Ue: summit a febbraio su referendum britannico, emergenza migratoria e futuro di Schengen

Il premier britannico Cameron con la cancelliera tedesca Merkel

(Bruxelles) “A seguito della discussione” del summit Ue del dicembre 2015 “sui piani del Regno Unito per un referendum sulla permanenza o l’uscita dall’Ue, il Consiglio europeo dovrebbe convenire soluzioni di reciproca soddisfazione in tutti e quattro gli ambiti”, ossia “competitività, governance economica, sovranità e sicurezza sociale”. Lo si legge nell’ordine del giorno del summit fissato per il 18 e 19 febbraio, che porterà ancora una volta a Bruxelles i 28 capi di Stato e di governo dell’Unione.

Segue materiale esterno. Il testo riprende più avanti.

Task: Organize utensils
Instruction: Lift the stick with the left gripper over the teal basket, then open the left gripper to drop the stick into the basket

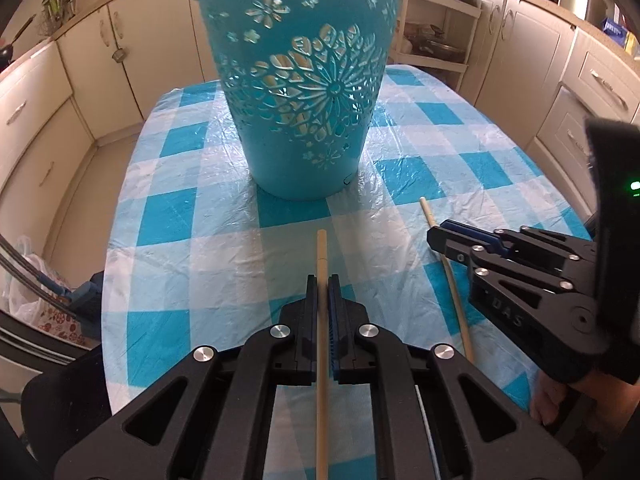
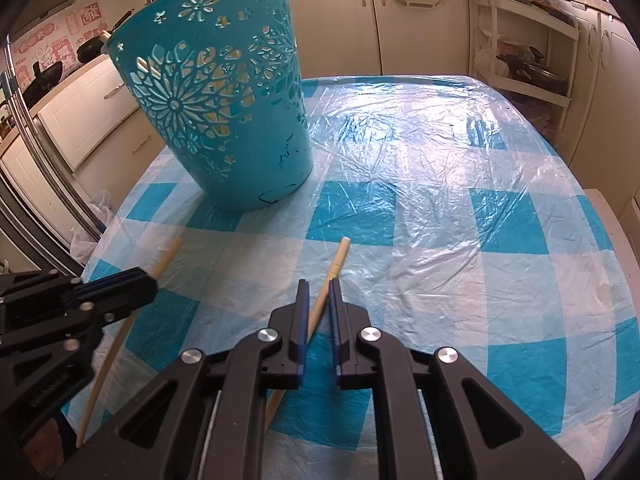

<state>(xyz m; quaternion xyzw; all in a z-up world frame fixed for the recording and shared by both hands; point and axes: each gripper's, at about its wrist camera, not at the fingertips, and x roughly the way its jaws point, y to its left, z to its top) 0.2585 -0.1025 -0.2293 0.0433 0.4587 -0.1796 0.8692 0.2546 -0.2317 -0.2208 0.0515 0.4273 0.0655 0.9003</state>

Al tavolo delle trattative siederanno i leader dei Paesi aderenti, per discutere, con il premier britannico David Cameron, le sue proposte di riforma Ue. Se Cameron otterrà dai “colleghi” alcuni accordi o “concessioni”, potrà tornare in patria convocando il referendum da lui stesso promosso e invitando i cittadini a votare “sì” alla permanenza nella “casa comune”. Non è peraltro un mistero che la stessa decisione di convocare il referendum (“entro il 2017”, aveva promesso Cameron, ma che potrebbe tenersi già quest’anno) ha indispettito numerosi leader di altri Stati e si attende un dibattito piuttosto acceso. Anche perché negli stessi giorni figura un altro “esplosivo” argomento in agenda: “Il Consiglio europeo farà il punto sull’attuazione delle decisioni che ha adottato in risposta alla crisi migratoria e dei rifugiati”. In primo piano, dunque, la tenuta dell’area Schengen e la risposta all’emergenza migratoria.